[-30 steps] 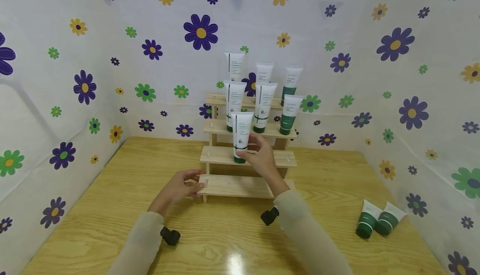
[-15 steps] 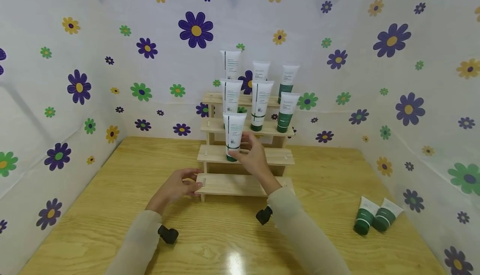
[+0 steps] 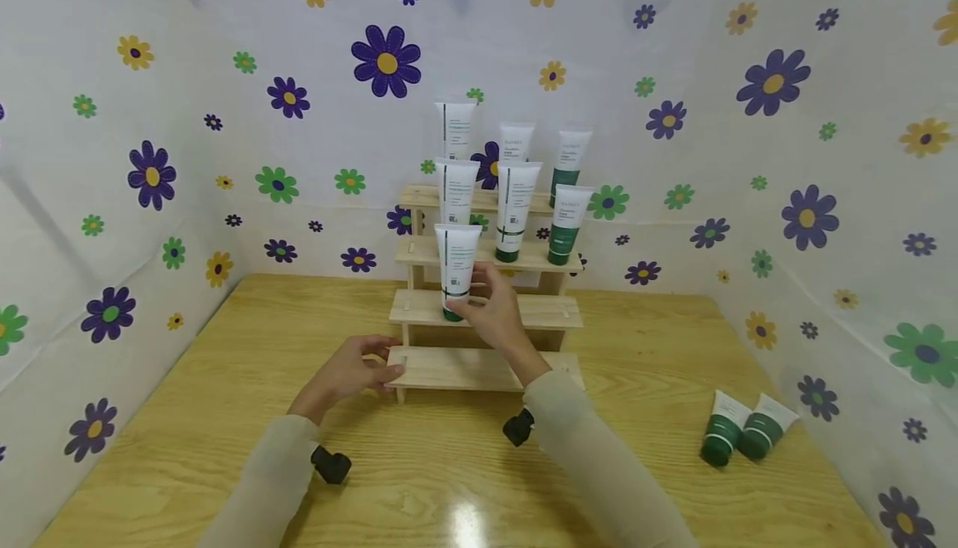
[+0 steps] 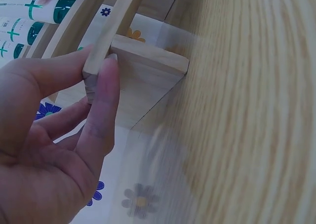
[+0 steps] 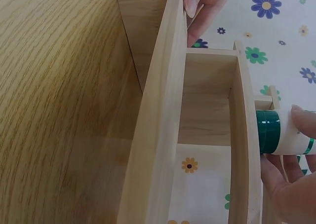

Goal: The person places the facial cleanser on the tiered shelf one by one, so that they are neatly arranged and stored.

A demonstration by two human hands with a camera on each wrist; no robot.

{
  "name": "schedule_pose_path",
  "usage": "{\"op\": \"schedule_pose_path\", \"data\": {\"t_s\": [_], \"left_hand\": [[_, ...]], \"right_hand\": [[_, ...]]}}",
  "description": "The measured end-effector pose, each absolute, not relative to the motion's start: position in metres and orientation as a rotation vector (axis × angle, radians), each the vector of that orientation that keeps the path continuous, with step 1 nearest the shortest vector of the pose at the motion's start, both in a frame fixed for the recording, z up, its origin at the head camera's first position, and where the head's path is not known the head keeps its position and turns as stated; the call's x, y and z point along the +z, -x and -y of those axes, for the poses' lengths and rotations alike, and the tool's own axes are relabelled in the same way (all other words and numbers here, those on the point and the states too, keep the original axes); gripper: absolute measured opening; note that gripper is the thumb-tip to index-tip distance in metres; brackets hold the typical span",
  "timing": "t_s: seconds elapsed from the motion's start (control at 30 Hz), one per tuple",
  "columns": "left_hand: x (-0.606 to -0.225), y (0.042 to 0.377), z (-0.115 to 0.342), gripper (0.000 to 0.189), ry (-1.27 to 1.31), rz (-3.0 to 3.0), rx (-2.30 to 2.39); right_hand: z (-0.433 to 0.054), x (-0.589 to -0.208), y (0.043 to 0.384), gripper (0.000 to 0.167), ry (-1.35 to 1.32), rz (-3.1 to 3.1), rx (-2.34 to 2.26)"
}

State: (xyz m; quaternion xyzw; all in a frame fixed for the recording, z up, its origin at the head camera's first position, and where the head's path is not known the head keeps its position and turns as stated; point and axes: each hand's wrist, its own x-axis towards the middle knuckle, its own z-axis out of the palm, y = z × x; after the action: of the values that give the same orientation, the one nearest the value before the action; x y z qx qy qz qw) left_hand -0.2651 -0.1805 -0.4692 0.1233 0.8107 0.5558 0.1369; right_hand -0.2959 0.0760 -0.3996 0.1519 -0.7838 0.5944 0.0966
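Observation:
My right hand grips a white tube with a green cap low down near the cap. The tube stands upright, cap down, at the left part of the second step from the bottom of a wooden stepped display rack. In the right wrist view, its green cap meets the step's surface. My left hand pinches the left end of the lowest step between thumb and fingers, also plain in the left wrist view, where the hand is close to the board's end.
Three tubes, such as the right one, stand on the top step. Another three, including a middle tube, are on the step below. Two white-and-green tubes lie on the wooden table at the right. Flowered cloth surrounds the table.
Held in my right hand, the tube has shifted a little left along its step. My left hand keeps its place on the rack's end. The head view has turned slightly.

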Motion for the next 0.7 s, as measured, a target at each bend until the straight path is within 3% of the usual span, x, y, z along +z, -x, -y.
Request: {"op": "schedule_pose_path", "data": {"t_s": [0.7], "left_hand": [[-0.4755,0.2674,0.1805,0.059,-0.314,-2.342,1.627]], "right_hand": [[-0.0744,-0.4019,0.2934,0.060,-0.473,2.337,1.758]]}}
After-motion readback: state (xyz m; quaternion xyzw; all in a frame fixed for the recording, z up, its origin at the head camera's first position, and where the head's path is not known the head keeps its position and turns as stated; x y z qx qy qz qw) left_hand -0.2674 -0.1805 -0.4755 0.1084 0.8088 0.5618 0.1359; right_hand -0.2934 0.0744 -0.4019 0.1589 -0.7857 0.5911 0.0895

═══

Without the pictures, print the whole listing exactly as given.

## Problem solution:
[-30 steps] 
[-15 steps] 
[+0 steps] 
[+0 steps] 
[+0 steps] 

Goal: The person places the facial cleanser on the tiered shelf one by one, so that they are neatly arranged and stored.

A demonstration by two human hands with a camera on each wrist; no robot.

{
  "name": "schedule_pose_path",
  "usage": "{\"op\": \"schedule_pose_path\", \"data\": {\"t_s\": [_], \"left_hand\": [[_, ...]], \"right_hand\": [[_, ...]]}}",
  "description": "The measured end-effector pose, each absolute, not relative to the motion's start: position in metres and orientation as a rotation vector (axis × angle, radians), each the vector of that orientation that keeps the path continuous, with step 1 nearest the shortest vector of the pose at the motion's start, both in a frame fixed for the recording, z up, its origin at the head camera's first position, and where the head's path is not known the head keeps its position and turns as stated; the call's x, y and z point along the +z, -x and -y of those axes, for the poses' lengths and rotations alike, and the tool's own axes are relabelled in the same way (all other words and numbers here, those on the point and the states too, keep the original axes); gripper: absolute measured opening; note that gripper is the thumb-tip to index-tip distance in metres; brackets hold the typical span",
  "timing": "t_s: seconds elapsed from the motion's start (control at 30 Hz), one per tuple",
  "columns": "left_hand: x (-0.606 to -0.225), y (0.042 to 0.377), z (-0.115 to 0.342), gripper (0.000 to 0.189), ry (-1.27 to 1.31), rz (-3.0 to 3.0), rx (-2.30 to 2.39); right_hand: z (-0.433 to 0.054), x (-0.589 to -0.208), y (0.043 to 0.384), gripper (0.000 to 0.167), ry (-1.35 to 1.32), rz (-3.1 to 3.1), rx (-2.34 to 2.26)"
}

State: (xyz m; quaternion xyzw; all in a frame fixed for the recording, z up, its origin at the head camera's first position, and where the head's path is not known the head keeps its position and turns as stated; point and axes: each hand's wrist, its own x-axis towards the middle knuckle, its own z-axis out of the palm, y = z × x; after the action: of the values that give the same orientation, the one nearest the value before the action; x y z qx qy qz qw) left_hand -0.2651 -0.1805 -0.4692 0.1233 0.8107 0.5558 0.1369; right_hand -0.2959 0.0760 -0.3996 0.1519 -0.7838 0.5944 0.0966
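Observation:
My right hand grips a white tube with a green cap low down near the cap. The tube stands upright, cap down, at the left part of the second step from the bottom of a wooden stepped display rack. In the right wrist view, its green cap meets the step's surface. My left hand pinches the left end of the lowest step between thumb and fingers, also plain in the left wrist view, where the hand is close to the board's end.
Three tubes, such as the right one, stand on the top step. Another three, including a middle tube, are on the step below. Two white-and-green tubes lie on the wooden table at the right. Flowered cloth surrounds the table.
Held in my right hand, the tube has shifted a little left along its step. My left hand keeps its place on the rack's end. The head view has turned slightly.
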
Motion for the next 0.7 s, as measured, a target at each bend until the straight path is within 3% of the usual span, x, y, z along +z, -x, -y.
Request: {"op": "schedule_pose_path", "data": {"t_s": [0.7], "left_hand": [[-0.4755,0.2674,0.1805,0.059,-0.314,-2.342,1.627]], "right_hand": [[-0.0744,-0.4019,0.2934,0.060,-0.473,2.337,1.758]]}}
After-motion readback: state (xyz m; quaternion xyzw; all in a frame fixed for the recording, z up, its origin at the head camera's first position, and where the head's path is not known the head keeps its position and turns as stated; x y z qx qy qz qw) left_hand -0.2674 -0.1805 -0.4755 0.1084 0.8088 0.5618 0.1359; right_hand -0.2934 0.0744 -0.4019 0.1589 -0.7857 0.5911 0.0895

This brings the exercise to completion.